平成17年2月には、我が国での6号機となる64スライスCT(Siemens sensation cardiac 64)を導入しました。機械的にも心拍によるぶれなどの不具合がほとんどなくなり、日常臨床で非侵襲的に冠状動脈のスクリーニングができる時代となりました。当院ではさらに循環器内科に専門家を得て、他施設とはひと味違う臨床的に有用な画像を配信できております。後述するPET/CTおよび血管撮影装置付属のCTと併せるとマルチスライスCTが4台稼働しております。
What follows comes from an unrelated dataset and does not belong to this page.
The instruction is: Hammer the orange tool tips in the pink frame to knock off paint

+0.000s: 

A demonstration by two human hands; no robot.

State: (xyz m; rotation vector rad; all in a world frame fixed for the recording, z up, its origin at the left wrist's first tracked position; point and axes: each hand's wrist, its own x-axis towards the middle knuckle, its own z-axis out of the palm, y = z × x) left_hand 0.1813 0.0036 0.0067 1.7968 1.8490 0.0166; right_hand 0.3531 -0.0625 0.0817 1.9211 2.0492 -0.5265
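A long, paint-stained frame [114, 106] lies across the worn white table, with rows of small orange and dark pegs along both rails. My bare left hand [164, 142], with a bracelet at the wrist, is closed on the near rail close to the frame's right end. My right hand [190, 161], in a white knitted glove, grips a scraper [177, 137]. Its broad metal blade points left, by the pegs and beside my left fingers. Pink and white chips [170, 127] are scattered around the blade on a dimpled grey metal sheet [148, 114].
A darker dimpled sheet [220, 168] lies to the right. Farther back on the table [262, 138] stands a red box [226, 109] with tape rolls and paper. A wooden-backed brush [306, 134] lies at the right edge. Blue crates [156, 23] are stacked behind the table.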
マルチスライスCTの撮影マニュアルを経年的に出版しております。また、全国から選ばれた15施設からなる“至適造影法を語る会”のメンバーでもあり、CTにおいて病変を的確に描出するための重要な技術である造影法の研究に力を入れています。


●MRI;

1.5Tの最新鋭超伝導機(SiemensAvanto)に平成18年に更新しました。全身スキャン、パラレルイメージングや拡散強調画像など最先端の撮像技術に対応しています。平成15年に設置したオープンタイプHitachi Aperto)は患者様にやさしく、整形外科領域を中心に威力を発揮しています。


●報告書;

ご依頼の検査につきましては、迅速に報告書を作成し、Faxいたしております。また、ご希望により、DICOMというフォーマットのソフトが付いた形でDVD-Rで画像をお持ち帰りいただくことができます。


2) Interventional radiology;

画像下手術、血管内手術(脳外科領域)とも呼ばれています。大動脈ステントを除いて我が国で行われているほとんどの手技に対応できます。最先端の技術開発センターのひとつとして、30数施設からなる厚生労働省の班会議(荒井・稲葉班)のメンバーであり、現在、
・難治性腹水に対する経頸静脈経肝的腹腔静脈シャント造設術;経皮的に腹腔と中心静脈を短絡し、腹水を静脈に戻して、腹水の軽減が図れます。
・転移性骨腫瘍に対するラジオ波焼灼術
・大静脈閉塞に対するステント留置術
などの安全性と有用性を確認する臨床試験を統一したプロトコールのもとで行っています。薬の臨床試験と同じ厳密さで、有用な手技の普及、標準化にも役立っております。


(4)学会活動;


日常臨床での疑問を追求する形での、学会活動には力を入れており、前立腺の手術支援画像が評価されて、ヨーロッパ放射線学会で2000年に金メダル相当の賞を受けたほか、過去10年間にヨーロッパ、北アメリカの世界2大学会で、銀メダル2個、銅メダル4個を獲得しています。


どのような領域でもお気軽にご相談下さい。地域の画像診断、がん治療のセンターとしての使命を果たせるよう尽力いたしております。